Voici l’homme, qui se présente à bord d’un bateau :
Devant la voile, un membre de l’équipage brandit un rameau d’olivier, reconnaissable à son reflet argenté. C’est le rameau qui accompagne la parole de paix enseignée jadis sur la terre de Judée, par le Nazaréen.
Pothin débarque à Lyon pour faire connaître cette parole.
Sur la rive gauche de la Saône, un groupe de personnes vient à la rencontre de la nef :
Le personnage qui s’incline le plus sur la terre ferme est celui qui est le plus proche du bateau. Le message de la délivrance a une résonance toute particulière auprès des êtres de condition humble.
Effectivement, l’homme qui se prosterne porte sur son avant-bras gauche la marque de sa condition sociale : l’anneau d’esclavage, assombri par la sueur, la poussière, l’oxydation et des lendemains sans issue.
Au premier rang aussi, se tiennent des enfants, qui sont accompagnés par une silhouette féminine. Leur candeur embellit leur curiosité et leur empressement.
Un autre homme s’incline aussi en direction du bateau, en raison du grand âge qui rend son dos voûté. Il arrive après les autres, à cause de la faiblesse de ses forces. Mais il accourt, muni de son bâton de vieillesse. Car il s’intéresse au message apporté par le lion de la guérison.
Au ciel, les anges agitent des palmes pour souhaiter le succès au débarquement.
Parmi les mains célestes qui ne brandissent pas le feuillage du palmier, nombreuses sont celles qui montrent les chaînes brisées, qui n’effraient plus personne, et les fers désœuvrés, qui n’emprisonnent plus aucune chair.
L’attitude des anges annonce la mission du bateau qui s’apprête à accoster.
Il s’agit d’aider l’humanité à se libérer du joug de la maladie et de la mort.
La Bonne Nouvelle dit :
καὶ γνώσεσθε τὴν ἀλήθειαν καὶ ἡ ἀλήθεια ἐλευθερώσει ὑμᾶς
ΤΟ ΚΑΤΑ ΙΩΑΝΝΗΝ ΕΥΑΓΓΕΛΙΟΝ. Kεφ. η’. Στίχος λβ’
Et vous connaîtrez la vérité, et la vérité vous libérera.
Bonne Nouvelle selon Jean.
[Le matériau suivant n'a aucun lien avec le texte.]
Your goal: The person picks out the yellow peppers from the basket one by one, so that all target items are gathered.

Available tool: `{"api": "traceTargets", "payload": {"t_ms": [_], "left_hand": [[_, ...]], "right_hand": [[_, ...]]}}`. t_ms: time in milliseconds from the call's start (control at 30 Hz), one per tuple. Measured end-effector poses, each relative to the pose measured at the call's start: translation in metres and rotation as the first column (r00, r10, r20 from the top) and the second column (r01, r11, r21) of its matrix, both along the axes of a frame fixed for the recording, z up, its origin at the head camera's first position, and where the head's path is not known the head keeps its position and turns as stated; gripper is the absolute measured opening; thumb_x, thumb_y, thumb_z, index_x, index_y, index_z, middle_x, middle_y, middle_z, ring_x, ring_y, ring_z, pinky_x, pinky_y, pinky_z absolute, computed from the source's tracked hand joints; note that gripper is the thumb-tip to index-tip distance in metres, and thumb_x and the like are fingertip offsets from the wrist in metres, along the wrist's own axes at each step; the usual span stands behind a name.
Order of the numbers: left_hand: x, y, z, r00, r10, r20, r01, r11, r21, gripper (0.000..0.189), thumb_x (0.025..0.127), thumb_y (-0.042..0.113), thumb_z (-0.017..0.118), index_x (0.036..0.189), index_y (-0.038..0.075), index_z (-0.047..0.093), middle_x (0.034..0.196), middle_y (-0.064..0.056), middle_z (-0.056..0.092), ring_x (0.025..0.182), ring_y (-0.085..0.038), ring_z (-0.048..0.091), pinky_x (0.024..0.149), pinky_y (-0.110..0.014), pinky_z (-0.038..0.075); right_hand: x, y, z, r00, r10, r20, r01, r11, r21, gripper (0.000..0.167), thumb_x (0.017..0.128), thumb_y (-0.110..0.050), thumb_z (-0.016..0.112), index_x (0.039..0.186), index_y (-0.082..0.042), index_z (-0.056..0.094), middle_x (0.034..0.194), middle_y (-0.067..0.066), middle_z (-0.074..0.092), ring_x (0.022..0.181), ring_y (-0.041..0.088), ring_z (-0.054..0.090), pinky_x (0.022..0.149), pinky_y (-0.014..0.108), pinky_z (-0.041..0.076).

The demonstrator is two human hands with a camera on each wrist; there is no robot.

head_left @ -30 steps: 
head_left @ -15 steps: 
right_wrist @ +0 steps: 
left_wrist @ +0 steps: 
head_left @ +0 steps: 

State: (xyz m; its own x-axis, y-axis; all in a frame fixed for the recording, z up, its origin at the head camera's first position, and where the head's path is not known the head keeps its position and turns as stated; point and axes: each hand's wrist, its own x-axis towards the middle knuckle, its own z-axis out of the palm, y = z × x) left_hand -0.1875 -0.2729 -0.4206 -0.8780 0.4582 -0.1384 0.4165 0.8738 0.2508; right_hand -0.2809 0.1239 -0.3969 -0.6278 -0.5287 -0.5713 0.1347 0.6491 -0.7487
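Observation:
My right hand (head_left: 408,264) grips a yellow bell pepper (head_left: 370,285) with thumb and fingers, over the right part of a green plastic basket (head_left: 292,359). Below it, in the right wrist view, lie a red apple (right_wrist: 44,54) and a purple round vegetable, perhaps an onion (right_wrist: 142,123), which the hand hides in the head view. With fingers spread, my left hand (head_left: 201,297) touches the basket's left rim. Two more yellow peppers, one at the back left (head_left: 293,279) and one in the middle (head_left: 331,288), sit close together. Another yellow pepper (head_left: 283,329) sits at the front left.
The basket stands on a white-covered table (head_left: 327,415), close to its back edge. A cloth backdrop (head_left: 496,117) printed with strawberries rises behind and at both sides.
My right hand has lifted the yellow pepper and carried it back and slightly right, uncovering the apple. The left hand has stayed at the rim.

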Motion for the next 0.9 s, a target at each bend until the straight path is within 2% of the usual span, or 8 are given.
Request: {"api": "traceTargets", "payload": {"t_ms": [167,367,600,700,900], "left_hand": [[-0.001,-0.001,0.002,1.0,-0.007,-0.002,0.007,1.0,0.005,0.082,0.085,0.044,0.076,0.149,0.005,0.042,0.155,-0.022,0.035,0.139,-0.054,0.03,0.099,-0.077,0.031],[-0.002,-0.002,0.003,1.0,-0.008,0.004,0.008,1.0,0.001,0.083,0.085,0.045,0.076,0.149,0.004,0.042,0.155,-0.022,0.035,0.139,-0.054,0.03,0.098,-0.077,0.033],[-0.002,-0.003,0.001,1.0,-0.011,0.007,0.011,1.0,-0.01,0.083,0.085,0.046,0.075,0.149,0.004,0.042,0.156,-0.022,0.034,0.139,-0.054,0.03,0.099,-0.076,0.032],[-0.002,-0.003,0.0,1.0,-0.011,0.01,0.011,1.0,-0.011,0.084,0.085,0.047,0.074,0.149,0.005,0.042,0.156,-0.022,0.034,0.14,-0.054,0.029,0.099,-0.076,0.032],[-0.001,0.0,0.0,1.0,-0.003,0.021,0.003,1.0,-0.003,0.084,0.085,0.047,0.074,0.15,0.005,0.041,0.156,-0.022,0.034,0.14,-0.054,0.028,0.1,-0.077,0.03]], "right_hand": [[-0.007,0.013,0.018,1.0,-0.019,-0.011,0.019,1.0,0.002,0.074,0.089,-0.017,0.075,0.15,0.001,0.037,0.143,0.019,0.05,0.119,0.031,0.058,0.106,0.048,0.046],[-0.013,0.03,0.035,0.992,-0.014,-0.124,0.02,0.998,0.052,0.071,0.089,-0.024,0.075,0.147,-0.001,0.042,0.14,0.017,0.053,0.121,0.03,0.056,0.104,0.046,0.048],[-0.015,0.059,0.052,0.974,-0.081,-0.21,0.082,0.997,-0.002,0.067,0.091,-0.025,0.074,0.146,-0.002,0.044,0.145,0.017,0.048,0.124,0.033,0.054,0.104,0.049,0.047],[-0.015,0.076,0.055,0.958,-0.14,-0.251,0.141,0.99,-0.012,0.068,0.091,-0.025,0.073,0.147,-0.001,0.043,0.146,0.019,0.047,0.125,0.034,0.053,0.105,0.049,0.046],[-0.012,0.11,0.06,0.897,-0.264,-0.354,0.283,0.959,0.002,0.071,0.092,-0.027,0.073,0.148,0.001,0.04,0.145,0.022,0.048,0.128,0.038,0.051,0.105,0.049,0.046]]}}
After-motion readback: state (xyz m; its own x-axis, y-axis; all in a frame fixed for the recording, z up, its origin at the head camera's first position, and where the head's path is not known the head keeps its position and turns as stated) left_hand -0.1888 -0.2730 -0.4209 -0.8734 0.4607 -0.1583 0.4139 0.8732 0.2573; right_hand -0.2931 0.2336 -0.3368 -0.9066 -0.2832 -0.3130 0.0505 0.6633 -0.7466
Chapitre 8. Verset 32
La nef proclame que la guérison s’offre à tous.
Le lion de la guérison orne la proue qui exhibe un rostre formé par trois épées parallèles.
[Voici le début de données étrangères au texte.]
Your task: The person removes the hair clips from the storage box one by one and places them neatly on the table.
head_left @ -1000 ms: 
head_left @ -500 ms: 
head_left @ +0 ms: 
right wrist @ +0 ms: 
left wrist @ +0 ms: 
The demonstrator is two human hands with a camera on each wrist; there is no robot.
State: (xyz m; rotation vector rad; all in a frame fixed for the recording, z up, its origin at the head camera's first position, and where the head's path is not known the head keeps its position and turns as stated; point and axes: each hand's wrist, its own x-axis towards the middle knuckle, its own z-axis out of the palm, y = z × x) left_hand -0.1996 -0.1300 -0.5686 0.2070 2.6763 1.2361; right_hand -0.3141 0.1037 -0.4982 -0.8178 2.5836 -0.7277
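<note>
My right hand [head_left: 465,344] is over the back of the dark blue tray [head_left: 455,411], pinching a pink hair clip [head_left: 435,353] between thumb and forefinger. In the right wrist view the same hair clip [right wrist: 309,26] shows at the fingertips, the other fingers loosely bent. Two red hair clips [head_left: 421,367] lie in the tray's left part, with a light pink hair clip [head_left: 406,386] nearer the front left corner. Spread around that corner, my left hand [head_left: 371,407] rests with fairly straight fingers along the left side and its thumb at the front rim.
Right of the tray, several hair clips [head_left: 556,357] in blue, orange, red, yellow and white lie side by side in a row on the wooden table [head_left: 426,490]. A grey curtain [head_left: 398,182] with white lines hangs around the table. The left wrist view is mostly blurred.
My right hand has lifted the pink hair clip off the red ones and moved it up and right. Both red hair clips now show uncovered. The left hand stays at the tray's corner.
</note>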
Le chiffre 3 correspond aux trois principes qui œuvrent ensemble à la libération de l’humanité : le Très-Haut, sa Force agissante et le Messager qu’il a envoyé sur la Terre.
Le Roi des animaux incarne aussi la justice. Son effigie en tant que figure de proue de la nef de la Bonne Nouvelle a une valeur prophétique : viendra un règne de justice, qui guérira le genre humain de tous les maux.